WHAT NEEDS TO BE DONE:
Restate all of the data precisely, omitting nothing.

DATA BELOW:
+ + +

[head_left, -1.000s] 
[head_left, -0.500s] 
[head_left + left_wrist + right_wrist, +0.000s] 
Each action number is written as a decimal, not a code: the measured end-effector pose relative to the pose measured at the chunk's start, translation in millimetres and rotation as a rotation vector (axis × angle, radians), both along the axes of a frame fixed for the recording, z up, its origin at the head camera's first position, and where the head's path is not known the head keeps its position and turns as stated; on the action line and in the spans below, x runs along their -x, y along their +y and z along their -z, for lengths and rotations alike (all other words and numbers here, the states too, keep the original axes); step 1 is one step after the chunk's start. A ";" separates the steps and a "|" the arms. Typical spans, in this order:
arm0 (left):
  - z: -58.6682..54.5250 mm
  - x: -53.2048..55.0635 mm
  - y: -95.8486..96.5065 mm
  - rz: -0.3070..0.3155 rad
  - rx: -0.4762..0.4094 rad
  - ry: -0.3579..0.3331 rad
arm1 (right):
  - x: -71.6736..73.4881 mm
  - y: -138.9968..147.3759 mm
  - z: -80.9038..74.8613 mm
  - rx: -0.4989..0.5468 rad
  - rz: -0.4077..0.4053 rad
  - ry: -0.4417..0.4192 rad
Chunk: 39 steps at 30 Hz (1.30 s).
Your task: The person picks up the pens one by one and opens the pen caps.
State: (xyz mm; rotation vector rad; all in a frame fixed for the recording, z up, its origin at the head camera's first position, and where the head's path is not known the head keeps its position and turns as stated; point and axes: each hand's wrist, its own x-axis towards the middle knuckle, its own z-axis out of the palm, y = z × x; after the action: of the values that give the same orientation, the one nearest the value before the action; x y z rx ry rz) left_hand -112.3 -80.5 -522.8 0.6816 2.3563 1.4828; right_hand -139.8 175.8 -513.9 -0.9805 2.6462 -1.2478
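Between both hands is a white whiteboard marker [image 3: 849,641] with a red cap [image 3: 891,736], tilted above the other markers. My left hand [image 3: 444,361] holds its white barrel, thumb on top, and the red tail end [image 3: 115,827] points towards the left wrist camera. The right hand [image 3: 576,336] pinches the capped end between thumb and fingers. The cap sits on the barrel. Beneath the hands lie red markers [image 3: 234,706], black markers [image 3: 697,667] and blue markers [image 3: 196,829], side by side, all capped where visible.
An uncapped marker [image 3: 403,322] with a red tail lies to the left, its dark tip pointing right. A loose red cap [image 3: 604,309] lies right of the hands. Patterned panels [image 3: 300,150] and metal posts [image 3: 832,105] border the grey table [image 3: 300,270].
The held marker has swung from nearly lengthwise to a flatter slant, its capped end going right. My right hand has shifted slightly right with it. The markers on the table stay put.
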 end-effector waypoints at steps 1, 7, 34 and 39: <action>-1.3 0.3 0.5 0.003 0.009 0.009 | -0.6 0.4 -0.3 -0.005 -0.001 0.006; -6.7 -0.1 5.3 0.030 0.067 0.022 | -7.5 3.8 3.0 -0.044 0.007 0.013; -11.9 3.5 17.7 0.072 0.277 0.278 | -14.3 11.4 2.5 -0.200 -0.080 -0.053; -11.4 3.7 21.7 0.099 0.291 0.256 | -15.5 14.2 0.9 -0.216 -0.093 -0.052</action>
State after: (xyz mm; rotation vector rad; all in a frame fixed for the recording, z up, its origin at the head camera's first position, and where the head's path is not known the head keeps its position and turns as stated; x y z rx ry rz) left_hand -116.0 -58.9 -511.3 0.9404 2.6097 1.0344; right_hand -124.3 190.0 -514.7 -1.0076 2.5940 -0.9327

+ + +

EXERCISE OUTPUT:
[head_left, -1.000s] 
[head_left, -0.500s] 
[head_left + left_wrist + right_wrist, +0.000s] 
Each action number is written as a decimal, not a code: the measured end-effector pose relative to the pose measured at the chunk's start, translation in millimetres and rotation as a rotation vector (axis × angle, radians), both along the axes of a frame fixed for the recording, z up, its origin at the head camera's first position, and where the head's path is not known the head keeps its position and turns as stated; on the action line and in the spans below, x runs along their -x, y along their +y and z along their -z, for lengths and rotations alike (all other words and numbers here, the states too, keep the original axes); step 1 is one step after the chunk's start. A ";" separates the steps and a "|" the arms. Typical spans, in this order:
arm0 (left):
  - z: -58.6682..54.5250 mm
  - x: -53.2048..55.0635 mm
  - y: -95.8486..96.5065 mm
  - rz: -0.3070..0.3155 rad
  - rx: -0.4762..0.4094 rad
  - ry: -0.3579..0.3331 rad
arm1 (right):
  - x: -71.6736..73.4881 mm
  - y: -138.9968..147.3759 mm
  - z: -80.9038..74.8613 mm
  - rx: -0.4989..0.5468 rad
  - rz: -0.4077..0.4053 rad
  - ry: -0.4417..0.4192 rad
Chunk: 39 steps at 30 Hz (1.30 s).
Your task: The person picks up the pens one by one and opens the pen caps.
State: (xyz mm; rotation vector rad; all in a frame fixed for the recording, z up, its origin at the head camera's first position, and where the head's path is not known the head keeps its position and turns as stated; point and axes: each hand's wrist, its own x-axis towards the middle knuckle, its own z-axis out of the palm, y = z × x; after the action: of the values that give the same orientation, the one nearest the value before the action; x y z rx ry rz) left_hand -112.3 -80.5 -522.8 0.6816 2.3563 1.4828; right_hand -139.8 175.8 -513.9 -0.9805 2.6462 -1.2478
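Between both hands is a white whiteboard marker [image 3: 849,641] with a red cap [image 3: 891,736], tilted above the other markers. My left hand [image 3: 444,361] holds its white barrel, thumb on top, and the red tail end [image 3: 115,827] points towards the left wrist camera. The right hand [image 3: 576,336] pinches the capped end between thumb and fingers. The cap sits on the barrel. Beneath the hands lie red markers [image 3: 234,706], black markers [image 3: 697,667] and blue markers [image 3: 196,829], side by side, all capped where visible.
An uncapped marker [image 3: 403,322] with a red tail lies to the left, its dark tip pointing right. A loose red cap [image 3: 604,309] lies right of the hands. Patterned panels [image 3: 300,150] and metal posts [image 3: 832,105] border the grey table [image 3: 300,270].
The held marker has swung from nearly lengthwise to a flatter slant, its capped end going right. My right hand has shifted slightly right with it. The markers on the table stay put.
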 end-effector waypoints at steps 1, 7, 34 and 39: <action>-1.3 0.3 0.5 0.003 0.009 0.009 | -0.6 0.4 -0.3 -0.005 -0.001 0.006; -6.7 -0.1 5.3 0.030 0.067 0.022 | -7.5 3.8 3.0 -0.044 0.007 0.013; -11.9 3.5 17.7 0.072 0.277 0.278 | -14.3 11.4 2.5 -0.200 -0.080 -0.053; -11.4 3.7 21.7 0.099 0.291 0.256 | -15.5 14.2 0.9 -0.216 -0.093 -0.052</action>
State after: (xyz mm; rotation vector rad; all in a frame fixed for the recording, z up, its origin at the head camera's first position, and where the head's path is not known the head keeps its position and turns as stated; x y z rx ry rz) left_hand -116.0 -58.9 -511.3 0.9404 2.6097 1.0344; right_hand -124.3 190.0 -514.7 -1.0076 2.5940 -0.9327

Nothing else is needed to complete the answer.